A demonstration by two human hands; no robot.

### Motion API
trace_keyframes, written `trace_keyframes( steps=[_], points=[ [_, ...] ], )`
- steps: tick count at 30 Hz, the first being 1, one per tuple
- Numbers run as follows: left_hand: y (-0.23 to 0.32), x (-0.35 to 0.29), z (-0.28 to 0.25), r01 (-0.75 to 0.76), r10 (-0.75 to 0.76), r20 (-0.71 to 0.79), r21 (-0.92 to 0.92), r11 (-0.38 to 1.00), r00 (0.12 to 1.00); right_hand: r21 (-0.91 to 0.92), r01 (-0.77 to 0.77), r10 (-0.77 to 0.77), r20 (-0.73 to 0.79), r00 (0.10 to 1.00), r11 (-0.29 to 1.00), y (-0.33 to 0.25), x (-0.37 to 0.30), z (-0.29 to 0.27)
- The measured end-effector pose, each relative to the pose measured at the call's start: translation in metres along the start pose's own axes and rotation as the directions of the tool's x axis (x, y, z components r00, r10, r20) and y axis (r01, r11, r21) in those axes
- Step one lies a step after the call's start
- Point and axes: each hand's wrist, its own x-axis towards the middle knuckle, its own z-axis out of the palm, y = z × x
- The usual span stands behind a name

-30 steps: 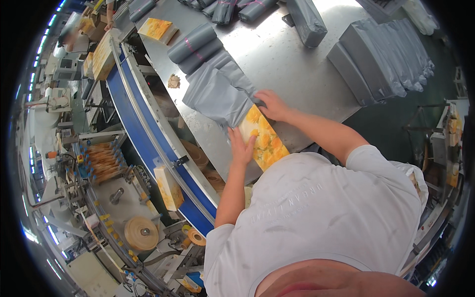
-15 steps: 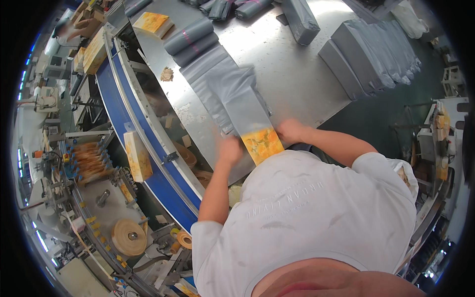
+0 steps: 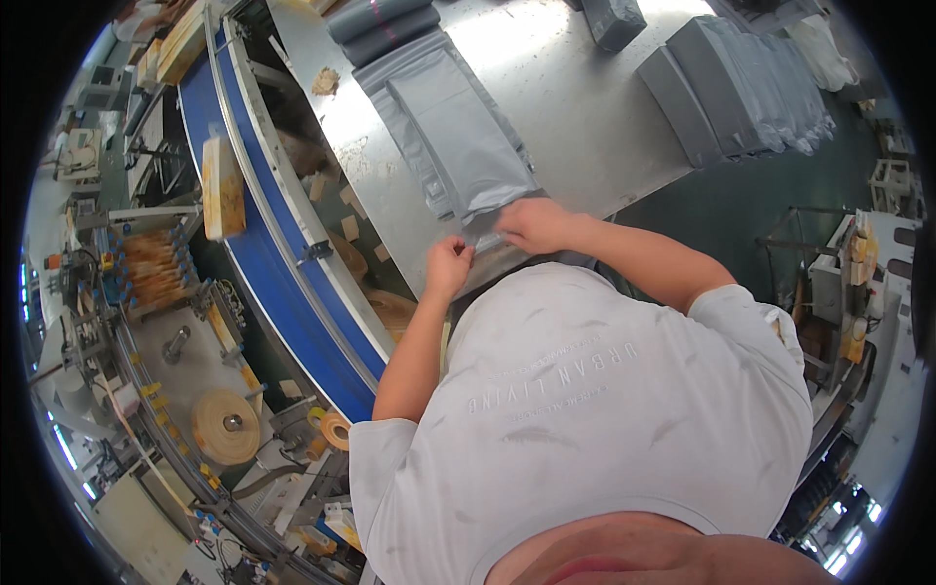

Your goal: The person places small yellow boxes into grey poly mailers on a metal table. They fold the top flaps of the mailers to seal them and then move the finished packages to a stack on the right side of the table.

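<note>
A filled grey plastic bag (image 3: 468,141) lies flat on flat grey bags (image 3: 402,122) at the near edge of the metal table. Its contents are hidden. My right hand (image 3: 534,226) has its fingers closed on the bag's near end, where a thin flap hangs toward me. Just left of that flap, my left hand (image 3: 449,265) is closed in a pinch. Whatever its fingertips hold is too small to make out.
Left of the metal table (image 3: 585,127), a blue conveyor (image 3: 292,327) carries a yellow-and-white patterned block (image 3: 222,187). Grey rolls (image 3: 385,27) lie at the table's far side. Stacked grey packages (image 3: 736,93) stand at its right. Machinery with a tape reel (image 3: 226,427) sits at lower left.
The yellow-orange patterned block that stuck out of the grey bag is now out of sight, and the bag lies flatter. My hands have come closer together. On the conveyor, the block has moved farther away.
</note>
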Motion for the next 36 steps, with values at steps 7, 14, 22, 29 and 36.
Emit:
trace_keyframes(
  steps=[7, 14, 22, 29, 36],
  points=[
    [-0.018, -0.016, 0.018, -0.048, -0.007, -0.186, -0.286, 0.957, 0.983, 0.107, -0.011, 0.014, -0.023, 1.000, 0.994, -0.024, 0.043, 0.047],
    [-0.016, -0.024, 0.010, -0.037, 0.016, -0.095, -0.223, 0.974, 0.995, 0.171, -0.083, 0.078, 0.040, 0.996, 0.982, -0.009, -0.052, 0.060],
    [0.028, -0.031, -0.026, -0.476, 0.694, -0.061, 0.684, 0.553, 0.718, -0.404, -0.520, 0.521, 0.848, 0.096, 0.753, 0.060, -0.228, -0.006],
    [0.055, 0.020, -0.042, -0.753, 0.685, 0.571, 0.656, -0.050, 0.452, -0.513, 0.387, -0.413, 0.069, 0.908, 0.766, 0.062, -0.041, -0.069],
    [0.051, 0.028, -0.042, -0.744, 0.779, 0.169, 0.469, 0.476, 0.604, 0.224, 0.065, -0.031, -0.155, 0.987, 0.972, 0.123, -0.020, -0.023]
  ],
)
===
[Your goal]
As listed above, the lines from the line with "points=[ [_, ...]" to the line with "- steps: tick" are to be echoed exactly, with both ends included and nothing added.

[Answer to this task]
trace_keyframes, written `trace_keyframes( steps=[_], points=[ [_, ...] ], )`
- steps: tick count at 30 Hz, the first being 1, one per tuple

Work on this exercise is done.